At the same time, the operational context is tightening. Climate-related disruptions to agricultural supply chains are increasing in frequency and severity. Land constraints are limiting the expansion of conventional livestock systems. Antimicrobial resistance poses a rising threat to the viability of intensive animal agriculture. Animal health risks, including the potential for zoonotic disease emergence, add further complexity to long-term protein supply chain risk assessments.
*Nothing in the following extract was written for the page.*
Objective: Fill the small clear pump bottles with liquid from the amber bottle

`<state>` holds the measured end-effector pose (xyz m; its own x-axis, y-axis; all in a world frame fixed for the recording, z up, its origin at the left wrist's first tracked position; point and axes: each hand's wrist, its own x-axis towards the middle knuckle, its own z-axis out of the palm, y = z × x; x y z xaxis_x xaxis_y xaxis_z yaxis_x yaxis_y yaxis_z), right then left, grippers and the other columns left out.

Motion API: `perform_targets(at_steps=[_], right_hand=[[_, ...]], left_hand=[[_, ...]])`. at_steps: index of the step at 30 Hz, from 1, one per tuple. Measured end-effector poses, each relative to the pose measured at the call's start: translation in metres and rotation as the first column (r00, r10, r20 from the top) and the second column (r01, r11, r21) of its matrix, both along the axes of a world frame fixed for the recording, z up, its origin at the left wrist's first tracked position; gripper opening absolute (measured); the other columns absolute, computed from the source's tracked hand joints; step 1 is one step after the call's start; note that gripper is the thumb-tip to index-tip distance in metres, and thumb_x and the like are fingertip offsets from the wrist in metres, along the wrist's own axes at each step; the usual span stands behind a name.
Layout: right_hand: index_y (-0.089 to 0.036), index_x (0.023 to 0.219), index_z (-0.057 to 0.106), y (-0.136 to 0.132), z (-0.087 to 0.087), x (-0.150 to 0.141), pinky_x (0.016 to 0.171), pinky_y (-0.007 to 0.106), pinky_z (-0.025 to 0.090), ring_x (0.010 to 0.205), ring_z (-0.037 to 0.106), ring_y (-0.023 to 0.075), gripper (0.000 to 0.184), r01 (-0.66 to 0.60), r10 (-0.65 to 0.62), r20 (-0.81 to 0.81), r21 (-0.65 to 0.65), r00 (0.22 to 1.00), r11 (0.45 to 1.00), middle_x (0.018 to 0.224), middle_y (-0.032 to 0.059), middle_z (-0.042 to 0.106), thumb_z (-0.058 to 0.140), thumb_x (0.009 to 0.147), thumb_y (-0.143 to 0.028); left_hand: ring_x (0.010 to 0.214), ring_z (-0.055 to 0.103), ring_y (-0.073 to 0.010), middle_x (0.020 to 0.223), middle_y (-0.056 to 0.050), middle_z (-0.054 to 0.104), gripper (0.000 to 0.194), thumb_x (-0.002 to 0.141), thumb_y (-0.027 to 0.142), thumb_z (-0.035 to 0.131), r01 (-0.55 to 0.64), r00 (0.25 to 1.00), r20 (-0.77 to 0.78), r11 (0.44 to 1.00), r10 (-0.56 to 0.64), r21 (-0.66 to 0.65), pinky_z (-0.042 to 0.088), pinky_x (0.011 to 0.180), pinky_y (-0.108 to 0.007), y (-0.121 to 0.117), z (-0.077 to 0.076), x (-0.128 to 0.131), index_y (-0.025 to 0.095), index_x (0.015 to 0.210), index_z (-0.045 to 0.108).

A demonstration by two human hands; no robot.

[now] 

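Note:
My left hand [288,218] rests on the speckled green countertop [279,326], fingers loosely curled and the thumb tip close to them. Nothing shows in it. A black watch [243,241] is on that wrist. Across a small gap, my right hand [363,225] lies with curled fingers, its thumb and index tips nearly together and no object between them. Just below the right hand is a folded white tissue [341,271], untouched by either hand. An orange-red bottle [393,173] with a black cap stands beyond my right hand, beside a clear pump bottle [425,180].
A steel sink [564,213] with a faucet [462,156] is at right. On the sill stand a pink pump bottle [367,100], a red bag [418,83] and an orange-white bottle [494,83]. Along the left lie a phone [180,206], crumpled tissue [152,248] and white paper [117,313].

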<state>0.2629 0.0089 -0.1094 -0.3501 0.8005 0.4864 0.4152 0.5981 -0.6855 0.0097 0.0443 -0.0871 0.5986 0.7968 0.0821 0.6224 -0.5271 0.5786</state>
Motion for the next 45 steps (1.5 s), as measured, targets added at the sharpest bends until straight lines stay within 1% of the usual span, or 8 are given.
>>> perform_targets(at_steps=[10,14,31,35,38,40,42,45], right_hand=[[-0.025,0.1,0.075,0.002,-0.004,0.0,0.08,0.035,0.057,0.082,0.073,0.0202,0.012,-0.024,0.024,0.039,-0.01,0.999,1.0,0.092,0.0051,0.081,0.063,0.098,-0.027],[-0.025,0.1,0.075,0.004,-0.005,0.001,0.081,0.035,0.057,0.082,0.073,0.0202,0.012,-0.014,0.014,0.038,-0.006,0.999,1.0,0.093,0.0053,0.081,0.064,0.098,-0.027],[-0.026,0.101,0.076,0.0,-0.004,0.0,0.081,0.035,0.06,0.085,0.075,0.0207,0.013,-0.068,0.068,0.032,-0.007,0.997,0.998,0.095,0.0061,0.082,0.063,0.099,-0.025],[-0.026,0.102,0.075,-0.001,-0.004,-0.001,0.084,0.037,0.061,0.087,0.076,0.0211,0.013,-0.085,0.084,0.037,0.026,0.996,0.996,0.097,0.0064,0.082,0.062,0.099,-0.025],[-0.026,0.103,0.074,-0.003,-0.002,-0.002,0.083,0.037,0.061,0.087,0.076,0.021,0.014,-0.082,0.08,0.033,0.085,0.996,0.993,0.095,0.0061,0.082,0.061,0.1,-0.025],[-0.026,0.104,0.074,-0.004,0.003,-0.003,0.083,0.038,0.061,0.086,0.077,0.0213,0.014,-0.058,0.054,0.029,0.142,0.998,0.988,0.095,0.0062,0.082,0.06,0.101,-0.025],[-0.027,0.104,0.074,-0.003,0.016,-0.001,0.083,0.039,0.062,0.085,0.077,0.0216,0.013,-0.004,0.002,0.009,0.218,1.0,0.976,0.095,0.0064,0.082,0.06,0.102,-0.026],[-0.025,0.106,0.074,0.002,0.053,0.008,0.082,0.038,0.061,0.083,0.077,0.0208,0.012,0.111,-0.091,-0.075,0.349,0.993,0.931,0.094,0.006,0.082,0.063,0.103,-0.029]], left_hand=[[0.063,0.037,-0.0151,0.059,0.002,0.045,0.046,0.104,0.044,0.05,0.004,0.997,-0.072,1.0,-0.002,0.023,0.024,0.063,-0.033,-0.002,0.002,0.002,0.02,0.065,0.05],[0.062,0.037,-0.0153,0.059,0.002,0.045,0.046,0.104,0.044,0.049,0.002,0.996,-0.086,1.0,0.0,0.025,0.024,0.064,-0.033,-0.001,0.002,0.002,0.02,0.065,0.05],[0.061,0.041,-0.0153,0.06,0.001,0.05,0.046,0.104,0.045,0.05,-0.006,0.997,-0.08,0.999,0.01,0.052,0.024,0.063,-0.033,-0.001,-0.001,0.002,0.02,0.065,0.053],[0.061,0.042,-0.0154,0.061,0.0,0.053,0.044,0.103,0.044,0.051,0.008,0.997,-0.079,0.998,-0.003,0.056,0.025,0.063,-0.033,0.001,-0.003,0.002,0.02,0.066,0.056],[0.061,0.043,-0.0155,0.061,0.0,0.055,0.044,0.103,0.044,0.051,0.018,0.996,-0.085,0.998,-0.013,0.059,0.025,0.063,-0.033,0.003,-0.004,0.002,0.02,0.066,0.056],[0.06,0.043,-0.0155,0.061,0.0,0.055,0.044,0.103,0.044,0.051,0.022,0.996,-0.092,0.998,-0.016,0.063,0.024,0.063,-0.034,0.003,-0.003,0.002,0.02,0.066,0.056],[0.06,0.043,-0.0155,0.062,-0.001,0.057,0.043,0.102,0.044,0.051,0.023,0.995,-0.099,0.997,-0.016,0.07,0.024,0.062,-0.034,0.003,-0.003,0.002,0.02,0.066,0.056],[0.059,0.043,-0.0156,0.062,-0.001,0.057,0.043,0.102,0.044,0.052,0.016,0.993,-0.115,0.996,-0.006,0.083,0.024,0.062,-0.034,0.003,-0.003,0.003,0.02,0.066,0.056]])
The study warns that if responsible and sustainable plant-protein innovation is not harnessed alongside improvements in conventional protein governance, current systems may worsen the protein insecurity that already affects significant portions of India's population. For ESG food companies, this framing elevates supply chain risk from a compliance issue to a strategic imperative.
Conclusion
India's largest food companies are moving in the right direction on protein sourcing governance, with meaningful improvement in traceability and labour standards since the first assessment in 2023. However, the 2025 study by Asia Research & Engagement makes clear that supply chain risks remain elevated, particularly in the domains of climate disclosure and animal welfare policy.
For India to lead rather than merely match Asia's average performance, its food sector will need to transition from process-led disclosure to outcome-based accountability - setting measurable targets, adopting recognised reporting frameworks, and embedding animal welfare standards across procurement practices.
The protein system is, as the study notes, entering a decisive decade. The governance decisions taken by India's largest food companies in the near term will shape the resilience, sustainability, and credibility of the country's protein supply chains for years to come.